Re:Please define "zero-day" (2, Insightful)

gustolove (1029402) | more than 7 years ago | (#17271522)

the day after patch-tuesday for windows

What do Linux virii cost? (4, Funny)

k1e0x (1040314) | more than 7 years ago | (#17271394)

Or are they open source..? ;)

Virii is not a word (0)

Anonymous Coward | more than 7 years ago | (#17271950)

http://en.wikipedia.org/wiki/Plural_of_virus [wikipedia.org]

Can we add this to the /. FAQs?

Re:Virii is not a word (1)

k1e0x (1040314) | more than 7 years ago | (#17272432)

Even if you did I would still use it. I like the word and I'm not afraid of grammar police.

Open source does not equal free beer (1)

nietsch (112711) | more than 7 years ago | (#17272118)

It is perfectly within the terms of the GPL to sell open source software. It is just easier to give it away for free and charge for services/work you do for paying customers.
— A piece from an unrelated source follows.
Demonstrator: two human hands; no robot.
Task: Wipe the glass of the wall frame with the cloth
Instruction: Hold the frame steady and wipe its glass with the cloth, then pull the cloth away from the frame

ATTN: Crackers (-1, Flamebait)

Anonymous Coward | more than 7 years ago | (#17271404)

Pease do the right thing. Hold off on the Zero-Day exploits. Get together and build up knowledge of breaking Vista. Don't abuse the flaws. Just wait. Wait until Vista gets a large market share. Then you can 0wn it. Make Microsoft and Microsoft customers suffer greatly.

Isn't that far more rewarding than making a quick buck?

The Crackers Respond (0)

Anonymous Coward | more than 7 years ago | (#17271614)

Speaking as a cracker, I'm more interested in the quick buck. I'm not out to make Microsoft or its users suffer, except for suffering that gets me the quick buck.

As an exploit developer, holding off on zero-day exploits means there's a pretty good chance that someone else will find the same flaw and sell the same exploit ahead of me. That's no way to make money.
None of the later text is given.